Japan has secured doses for 72 million people from BioNTech and Pfizer, to be supplied this year, with another 48 million to follow – the 120 million total doses is enough to cover 60 million people. The government also has agreements with AstraZeneca and Moderna to immunize 60 million and 25 million people, respectively. To speed up the supply chain, AstraZeneca will soon begin producing the vaccine in Japan through several local drugmakers (up to 90 million of the 120 million secured doses; the remaining 30 million are set to be imported by March).

These will largely be covered by the 4.3 trillion yen delegated to the healthcare system from the third, and most recent, coronavirus supplementary budget (totaling 19 trillion yen). The government also amended the national vaccination law, ensuring a coronavirus vaccine would be free for all residents. 

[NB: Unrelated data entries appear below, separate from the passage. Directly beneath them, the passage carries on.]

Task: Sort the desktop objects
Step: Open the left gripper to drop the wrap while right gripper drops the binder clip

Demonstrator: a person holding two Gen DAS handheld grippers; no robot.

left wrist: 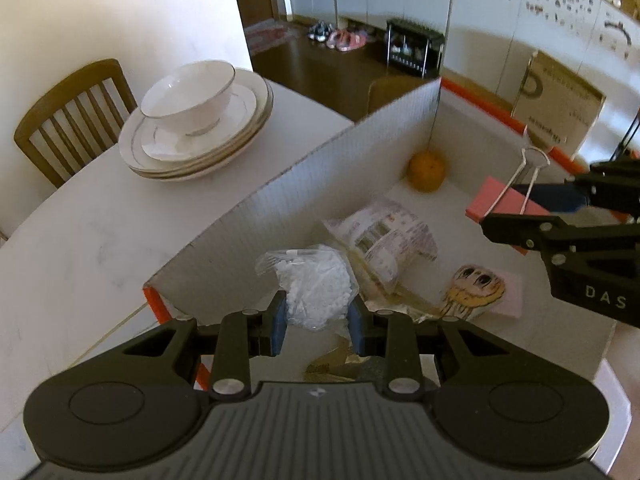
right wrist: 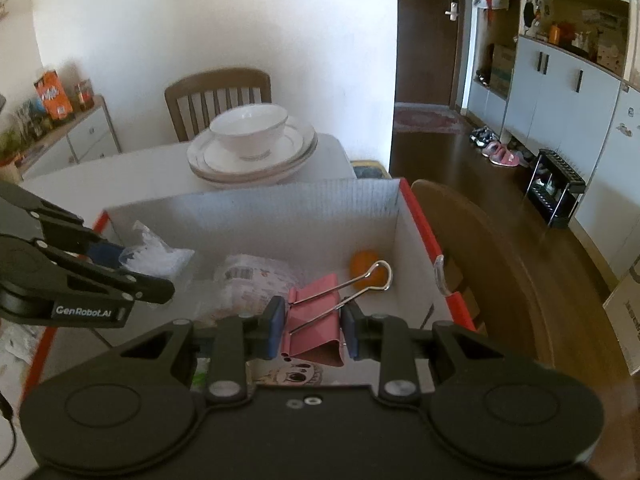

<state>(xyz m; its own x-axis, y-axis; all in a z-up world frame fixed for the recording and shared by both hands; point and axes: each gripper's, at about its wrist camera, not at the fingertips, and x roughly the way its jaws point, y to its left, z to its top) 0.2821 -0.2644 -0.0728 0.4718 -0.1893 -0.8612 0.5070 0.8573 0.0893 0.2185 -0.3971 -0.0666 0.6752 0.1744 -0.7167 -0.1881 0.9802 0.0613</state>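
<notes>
The left gripper [left wrist: 318, 320] is over the box [left wrist: 320, 168], w/ its blue pads [left wrist: 279, 322] pinching a small clear bag of white bits [left wrist: 316, 284]. The bag sticks up past the pads and hangs above the stuff in the box.

The right gripper [right wrist: 313, 330] is also over the box and pinches a pink binder clip [right wrist: 316, 328] btwn its blue pads. The clip's silver wire handles [right wrist: 360, 286] point up and away from the gripper. In the left wrist view the same clip [left wrist: 504, 200] shows at the right side, held above the box floor.

The box is white inside w/ an orange-red rim [right wrist: 424, 232]. It sits on a white table [left wrist: 80, 240].

In the box, an orange [left wrist: 426, 170] lies in the far corner, close to the walls. A crinkly printed packet [left wrist: 384, 240] lies near the middle. A pink card w/ a cartoon face [left wrist: 478, 290] lies flat on the floor of the box, nearer the right gripper. Some gold wrapper [left wrist: 332, 368] lies under the left gripper, partly hidden.

On the table, outside the box, a white bowl [left wrist: 188, 94] sits on a stack of white plates [left wrist: 208, 148]. A wood chair [left wrist: 68, 116] stands behind the table. Far back, shoes [left wrist: 340, 36] lie on the brown floor, kinda blurry.
</notes>
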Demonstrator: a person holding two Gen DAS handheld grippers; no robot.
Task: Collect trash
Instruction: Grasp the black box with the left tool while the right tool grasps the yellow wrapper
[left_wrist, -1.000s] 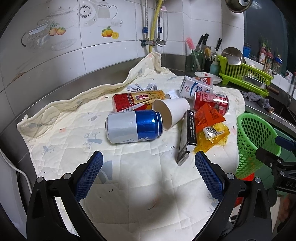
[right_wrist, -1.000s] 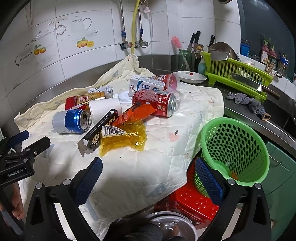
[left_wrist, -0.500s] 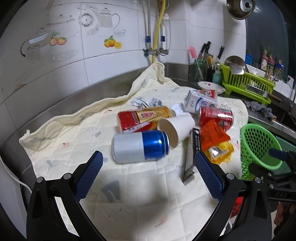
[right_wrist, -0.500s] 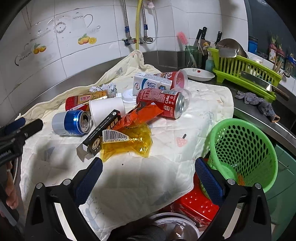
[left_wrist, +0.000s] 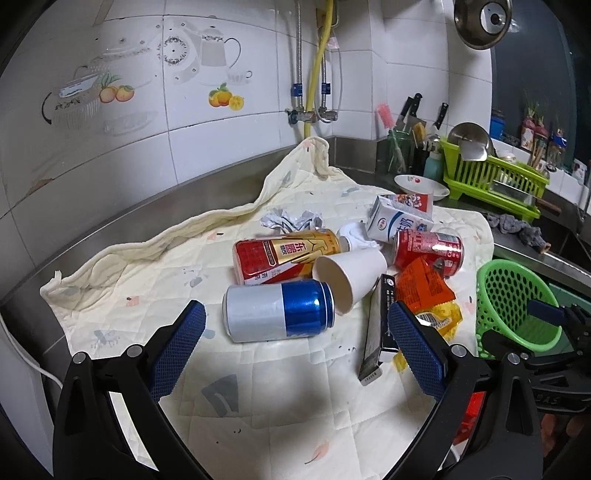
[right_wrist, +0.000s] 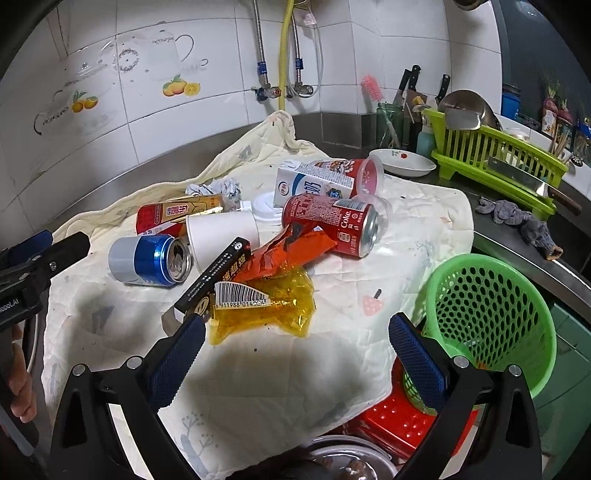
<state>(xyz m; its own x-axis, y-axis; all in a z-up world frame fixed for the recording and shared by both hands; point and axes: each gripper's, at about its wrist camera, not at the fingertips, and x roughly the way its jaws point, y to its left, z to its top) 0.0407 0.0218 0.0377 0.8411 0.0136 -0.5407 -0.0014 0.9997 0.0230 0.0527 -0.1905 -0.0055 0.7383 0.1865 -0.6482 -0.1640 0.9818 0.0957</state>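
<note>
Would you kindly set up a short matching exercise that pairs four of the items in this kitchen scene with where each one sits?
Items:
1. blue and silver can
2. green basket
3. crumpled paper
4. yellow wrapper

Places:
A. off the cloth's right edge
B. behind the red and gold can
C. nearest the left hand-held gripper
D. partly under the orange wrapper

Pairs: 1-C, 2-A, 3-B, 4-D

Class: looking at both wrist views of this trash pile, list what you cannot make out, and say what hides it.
- Green basket contents: right wrist view, mesh wall blocks the bottom.
- Paper cup interior: left wrist view, too shadowed.
- Black box lower end: right wrist view, behind the right claw's finger.
- Crumpled paper print: too small.
</note>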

Even if Japan’s aspired-to timeline is met, and the general public can begin vaccinations by May, those over 65 – a quarter of Japan’s 126 million residents – will receive preferential treatment. The rest of us are realistically looking to 2022, Olympic Games or not.

Don’t Hold Your Breath for Herd Immunity

“We are not going to achieve any levels of population immunity or herd immunity in 2021,” warned WHO chief scientist, Soumya Swaminathan, at a media briefing on January 11. Furthering the devil’s advocate position, we really don’t know the long-term effects of a vaccine that’s gone from conception to market in mere months. 

But what the rollout of Covid-19 vaccines has given us is hope we can return to an existence not determined by an irrepressible and invisible enemy. Though it’s late to the game, Japan is on the right track. And we can at least take solace in that.